Notice & Comment

Using the Rhetoric of Obscenity Against Vulnerable Migrants Amidst the Coronavirus Pandemic, by Robert F. Barsky

The US border is now officially closed to everyone, unless the crossing falls under the rather ill-defined category of “essential.” This move is officially described as a public health response to the spread of Coronavirus, but it also happens to coincide with the Trump administration’s frequently stated view that the country is “full.” Furthermore, it reinforces this administration’s claim that the “Chinese Virus,” as Trump calls it, or the Wuhan Virus, as the Secretary of State Mike Pompeo calls it, is a consequence of insufficiently rigid border controls. The link between the virus and the threat posed by immigrants is an effective rhetorical move that reinforces Trump’s messaging since his run for president in 2016: America will be great again if it can push back against all things foreign, including international organizations, international treaties, and of course international travelers who don’t happen to be wealthy and white. The virus is a “foreign” threat, just as immigrants, particularly those crossing the US border from Mexico, are criminals and rapists who pose a threat to the US domestic population.

None of this is terribly new, alas, but the vociferousness of this administration in its employment of racist and xenophobic rhetoric to justify manifestly illegal actions taken against, for example, asylum seekers, is jarring.
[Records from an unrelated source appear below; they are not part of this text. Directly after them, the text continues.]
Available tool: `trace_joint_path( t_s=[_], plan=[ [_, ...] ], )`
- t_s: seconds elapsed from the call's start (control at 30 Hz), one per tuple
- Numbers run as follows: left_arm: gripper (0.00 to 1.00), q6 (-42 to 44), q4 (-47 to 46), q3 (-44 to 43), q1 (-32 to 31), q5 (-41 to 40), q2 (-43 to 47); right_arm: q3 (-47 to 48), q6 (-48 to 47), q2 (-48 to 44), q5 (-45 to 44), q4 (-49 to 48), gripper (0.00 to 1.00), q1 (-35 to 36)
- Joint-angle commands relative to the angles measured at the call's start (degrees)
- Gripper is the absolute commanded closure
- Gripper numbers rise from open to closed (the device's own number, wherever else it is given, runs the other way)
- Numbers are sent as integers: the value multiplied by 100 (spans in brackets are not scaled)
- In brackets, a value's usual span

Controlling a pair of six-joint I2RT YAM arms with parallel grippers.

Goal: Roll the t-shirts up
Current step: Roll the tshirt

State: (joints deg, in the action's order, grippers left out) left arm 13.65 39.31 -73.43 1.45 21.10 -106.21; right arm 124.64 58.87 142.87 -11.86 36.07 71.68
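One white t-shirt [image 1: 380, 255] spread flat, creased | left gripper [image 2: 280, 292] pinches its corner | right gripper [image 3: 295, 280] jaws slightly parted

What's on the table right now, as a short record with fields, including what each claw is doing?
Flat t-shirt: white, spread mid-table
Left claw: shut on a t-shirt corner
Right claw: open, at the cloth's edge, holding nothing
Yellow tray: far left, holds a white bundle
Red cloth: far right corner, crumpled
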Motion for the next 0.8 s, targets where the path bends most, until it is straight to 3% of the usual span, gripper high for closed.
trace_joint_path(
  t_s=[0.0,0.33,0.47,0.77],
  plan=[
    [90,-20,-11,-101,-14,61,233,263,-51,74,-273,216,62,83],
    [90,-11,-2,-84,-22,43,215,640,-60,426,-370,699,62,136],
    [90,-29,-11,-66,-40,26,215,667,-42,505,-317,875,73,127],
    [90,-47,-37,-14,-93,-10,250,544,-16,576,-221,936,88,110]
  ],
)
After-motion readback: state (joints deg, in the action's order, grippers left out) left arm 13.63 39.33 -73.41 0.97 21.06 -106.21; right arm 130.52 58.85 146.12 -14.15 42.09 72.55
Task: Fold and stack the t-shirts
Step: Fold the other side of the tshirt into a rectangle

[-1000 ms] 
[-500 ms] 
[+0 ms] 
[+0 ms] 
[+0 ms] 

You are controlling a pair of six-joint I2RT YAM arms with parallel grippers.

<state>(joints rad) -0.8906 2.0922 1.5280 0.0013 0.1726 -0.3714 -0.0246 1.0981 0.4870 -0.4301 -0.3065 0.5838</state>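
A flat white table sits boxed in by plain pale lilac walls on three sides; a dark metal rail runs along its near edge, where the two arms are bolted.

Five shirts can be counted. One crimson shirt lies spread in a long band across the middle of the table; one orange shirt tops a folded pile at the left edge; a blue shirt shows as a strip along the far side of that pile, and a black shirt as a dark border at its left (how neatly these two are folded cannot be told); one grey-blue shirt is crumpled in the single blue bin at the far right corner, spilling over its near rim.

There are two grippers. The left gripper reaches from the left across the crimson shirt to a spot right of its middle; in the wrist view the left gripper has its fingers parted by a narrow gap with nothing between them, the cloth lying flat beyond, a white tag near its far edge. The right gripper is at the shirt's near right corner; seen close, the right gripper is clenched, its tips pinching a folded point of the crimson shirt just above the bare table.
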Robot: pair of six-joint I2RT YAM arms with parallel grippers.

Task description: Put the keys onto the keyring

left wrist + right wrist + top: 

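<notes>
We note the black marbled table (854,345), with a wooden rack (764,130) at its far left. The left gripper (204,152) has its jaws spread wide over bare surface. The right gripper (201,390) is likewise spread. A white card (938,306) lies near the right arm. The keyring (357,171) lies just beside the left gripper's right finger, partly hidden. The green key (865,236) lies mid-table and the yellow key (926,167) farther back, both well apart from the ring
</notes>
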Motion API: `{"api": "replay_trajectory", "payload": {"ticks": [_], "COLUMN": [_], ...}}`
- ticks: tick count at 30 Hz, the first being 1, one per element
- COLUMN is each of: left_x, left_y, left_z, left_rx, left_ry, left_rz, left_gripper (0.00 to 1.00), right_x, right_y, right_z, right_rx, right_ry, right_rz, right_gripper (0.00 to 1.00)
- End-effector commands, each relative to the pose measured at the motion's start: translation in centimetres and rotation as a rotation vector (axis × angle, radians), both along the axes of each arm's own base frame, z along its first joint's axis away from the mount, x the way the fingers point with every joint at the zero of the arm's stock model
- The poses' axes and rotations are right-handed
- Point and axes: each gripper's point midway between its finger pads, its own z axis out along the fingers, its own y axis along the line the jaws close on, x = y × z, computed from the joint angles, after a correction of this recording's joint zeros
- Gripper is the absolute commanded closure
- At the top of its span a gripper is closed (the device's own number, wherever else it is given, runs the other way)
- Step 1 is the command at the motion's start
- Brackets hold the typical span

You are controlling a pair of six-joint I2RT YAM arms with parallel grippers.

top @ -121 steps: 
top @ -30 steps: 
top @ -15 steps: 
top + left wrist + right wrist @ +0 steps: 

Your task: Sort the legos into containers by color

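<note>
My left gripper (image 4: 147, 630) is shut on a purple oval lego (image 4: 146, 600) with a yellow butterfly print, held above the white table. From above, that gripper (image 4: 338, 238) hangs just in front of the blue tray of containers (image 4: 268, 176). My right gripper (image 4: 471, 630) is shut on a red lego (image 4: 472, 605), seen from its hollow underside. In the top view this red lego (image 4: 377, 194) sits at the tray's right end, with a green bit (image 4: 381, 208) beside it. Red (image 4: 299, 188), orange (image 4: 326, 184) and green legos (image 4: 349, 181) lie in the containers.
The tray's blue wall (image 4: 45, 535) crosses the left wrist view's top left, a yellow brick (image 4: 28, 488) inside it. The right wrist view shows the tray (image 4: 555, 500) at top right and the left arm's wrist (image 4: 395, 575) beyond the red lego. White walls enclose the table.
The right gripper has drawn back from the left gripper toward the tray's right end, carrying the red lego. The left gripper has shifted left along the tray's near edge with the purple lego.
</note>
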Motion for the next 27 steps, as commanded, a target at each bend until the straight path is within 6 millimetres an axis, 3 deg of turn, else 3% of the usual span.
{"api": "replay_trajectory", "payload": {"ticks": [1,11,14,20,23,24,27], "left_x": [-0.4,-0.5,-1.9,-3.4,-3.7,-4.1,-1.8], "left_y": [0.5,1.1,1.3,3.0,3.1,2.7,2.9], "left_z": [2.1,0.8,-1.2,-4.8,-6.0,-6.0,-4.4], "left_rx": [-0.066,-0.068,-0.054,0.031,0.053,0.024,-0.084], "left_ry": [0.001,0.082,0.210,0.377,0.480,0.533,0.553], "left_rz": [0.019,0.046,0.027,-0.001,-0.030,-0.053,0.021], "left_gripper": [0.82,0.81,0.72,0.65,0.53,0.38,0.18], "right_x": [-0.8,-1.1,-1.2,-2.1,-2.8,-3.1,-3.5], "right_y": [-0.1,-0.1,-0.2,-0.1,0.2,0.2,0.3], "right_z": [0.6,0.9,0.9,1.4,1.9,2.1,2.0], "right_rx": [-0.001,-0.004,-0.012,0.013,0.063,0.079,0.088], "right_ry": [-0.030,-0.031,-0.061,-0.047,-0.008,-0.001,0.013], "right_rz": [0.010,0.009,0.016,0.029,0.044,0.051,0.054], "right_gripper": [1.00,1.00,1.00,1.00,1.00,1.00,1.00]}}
Most of us thought that such efforts would be quashed in the courts, but decisions in the courts, right up to the Supreme Court’s seal of judicial approval on the outrageous Muslim Ban(s), has proven that the anti-immigrant rhetoric doesn’t just find resonance in Trump’s much-touted base, it also resounds with conservative judges, all the way to the top of the judicial ladder. This is surprising, because the treaties to which the US is party, and the case law that has emerged over the years, affirm clear obligations on the part of signatories to the 1951 Refugee Convention and the 1967 Protocol. In order to analyze these obligations, I have been working on a wide-ranging project that describes the judicial, historical and political context within which the 1967 Refugee Protocol was negotiated. In a forthcoming article in the International Journal of Refugee Law, I argue that since that Protocol is a stand-alone treaty, we need to look to that context to understand what it means in regards to state obligations towards refugees.

This work is of particular importance in the case of the US, since the 1980 Refugee Act (Public Law 96-212) roots US obligations towards refugees in the 1967 Refugee Protocol, signed by the US in 1968. Only the US, Venezuela and Cabo Verde are parties to the Protocol without having signed the 1951 Convention, to which it specifically refers (and, according to the UNHCR’s own description, it “amends”). My reading of the documents that recreate the context of US adherence to the Protocol suggests that the LBJ Administration and Congress had a strong desire to join the international refugee law regime, probably for reasons connected to Cold War politics, and lawmakers anticipated a liberal approach to refugee admission and integration. They wanted to ensure that vulnerable migrants would have the opportunity to live rich and full lives in their new home country, and not be treated as public charges or, worse still, like foreigners who will corrupt the sanctified space of America. This approach found specific support in the recent ruling by Judge Sullivan in the case of Grace v. Whitaker, in which he repeatedly invokes the “intention” of Congress at the time of the Senate’s unanimous vote to adhere to the Protocol, in his reasoning to strike down Trump’s proposed rules about gender and gang violence.

Linking “foreigners” to viruses and dirt

In my previous book about undocumented migrants, I considered the rhetorical power of linking “foreigners” to dirt, filth, viruses and diseases, a tactic that has been employed with frightening success by a broad array of host country officials who are anxious to limit the entrance of migrants. It’s instructive to compare these efforts with other efforts made to exclude individuals and goods that are deemed, for whatever reason, to be foreign. One interesting comparison can be made to “foreign” literature, beginning with the case of a famous couple of English translators and publishers named Henry and Ernest Vizetelly. They were engaged in the translation and dissemination of works by Émile Zola that were deemed “obscene” in France, and prosecuted as such in England. With the insights of that example, current actions taken against undocumented immigrants and asylum seekers draws attention to the overlap between what was said against Henry Vizetelly at his trial, and what Trump and others in his administration say about immigrants as purveyors of viruses and illegal activities.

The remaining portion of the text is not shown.